* **TASK OBJECTIVE**: Copy out each line of the listing below in which the string "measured" occurs.

* **PROVIDED MATERIAL**:
+---+
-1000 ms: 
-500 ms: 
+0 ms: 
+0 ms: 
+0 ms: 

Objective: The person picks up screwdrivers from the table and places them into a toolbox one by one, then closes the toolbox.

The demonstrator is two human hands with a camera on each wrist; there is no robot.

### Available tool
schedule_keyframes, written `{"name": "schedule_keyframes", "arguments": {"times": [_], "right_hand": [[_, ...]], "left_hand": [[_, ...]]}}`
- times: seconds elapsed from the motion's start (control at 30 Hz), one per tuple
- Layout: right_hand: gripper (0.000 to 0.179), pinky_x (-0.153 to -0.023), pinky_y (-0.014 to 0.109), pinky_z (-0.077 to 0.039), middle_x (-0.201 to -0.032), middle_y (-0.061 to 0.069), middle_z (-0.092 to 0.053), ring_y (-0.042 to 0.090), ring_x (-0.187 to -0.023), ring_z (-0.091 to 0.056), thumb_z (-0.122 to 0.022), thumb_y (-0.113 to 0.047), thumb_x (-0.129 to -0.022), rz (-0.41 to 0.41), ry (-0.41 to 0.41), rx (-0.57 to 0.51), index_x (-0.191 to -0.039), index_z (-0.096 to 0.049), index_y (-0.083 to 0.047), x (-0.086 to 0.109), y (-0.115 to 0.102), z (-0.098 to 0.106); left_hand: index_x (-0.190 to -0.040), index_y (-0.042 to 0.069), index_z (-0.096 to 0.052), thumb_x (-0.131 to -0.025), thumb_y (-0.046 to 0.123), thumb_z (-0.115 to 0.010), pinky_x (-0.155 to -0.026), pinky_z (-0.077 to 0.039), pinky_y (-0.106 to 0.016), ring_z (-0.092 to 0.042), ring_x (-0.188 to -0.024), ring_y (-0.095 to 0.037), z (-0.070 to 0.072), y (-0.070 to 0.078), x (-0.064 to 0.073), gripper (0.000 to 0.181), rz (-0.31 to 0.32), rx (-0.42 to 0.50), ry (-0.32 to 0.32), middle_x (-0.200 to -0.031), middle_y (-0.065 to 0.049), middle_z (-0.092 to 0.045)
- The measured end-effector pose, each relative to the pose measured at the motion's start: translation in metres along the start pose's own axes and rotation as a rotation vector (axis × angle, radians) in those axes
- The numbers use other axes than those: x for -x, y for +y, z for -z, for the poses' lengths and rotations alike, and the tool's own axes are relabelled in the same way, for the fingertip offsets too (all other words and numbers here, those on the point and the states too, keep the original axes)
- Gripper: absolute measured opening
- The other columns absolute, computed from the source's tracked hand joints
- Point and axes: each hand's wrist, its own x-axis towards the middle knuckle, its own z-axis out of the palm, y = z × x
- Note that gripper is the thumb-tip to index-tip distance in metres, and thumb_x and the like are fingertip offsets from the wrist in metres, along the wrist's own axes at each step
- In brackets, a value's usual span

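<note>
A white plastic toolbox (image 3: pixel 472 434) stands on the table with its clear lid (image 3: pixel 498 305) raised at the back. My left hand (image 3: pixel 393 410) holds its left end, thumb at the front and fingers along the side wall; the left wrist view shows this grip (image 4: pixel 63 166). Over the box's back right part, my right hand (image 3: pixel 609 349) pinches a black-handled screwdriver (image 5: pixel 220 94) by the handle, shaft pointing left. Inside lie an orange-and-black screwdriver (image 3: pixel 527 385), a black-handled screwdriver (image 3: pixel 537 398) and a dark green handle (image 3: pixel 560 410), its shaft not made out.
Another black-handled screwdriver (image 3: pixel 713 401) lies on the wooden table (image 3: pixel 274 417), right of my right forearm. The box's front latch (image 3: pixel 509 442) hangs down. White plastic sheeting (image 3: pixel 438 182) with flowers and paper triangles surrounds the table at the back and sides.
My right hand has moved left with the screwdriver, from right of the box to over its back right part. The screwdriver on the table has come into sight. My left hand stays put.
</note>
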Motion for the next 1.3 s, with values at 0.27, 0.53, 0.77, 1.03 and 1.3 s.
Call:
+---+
* **ANSWER TO THE PROBLEM**:
- The measured end-effector pose, each relative to the pose measured at the motion's start: translation in metres along the start pose's own axes and rotation as a rotation vector (axis × angle, radians) in those axes
- Gripper: absolute measured opening

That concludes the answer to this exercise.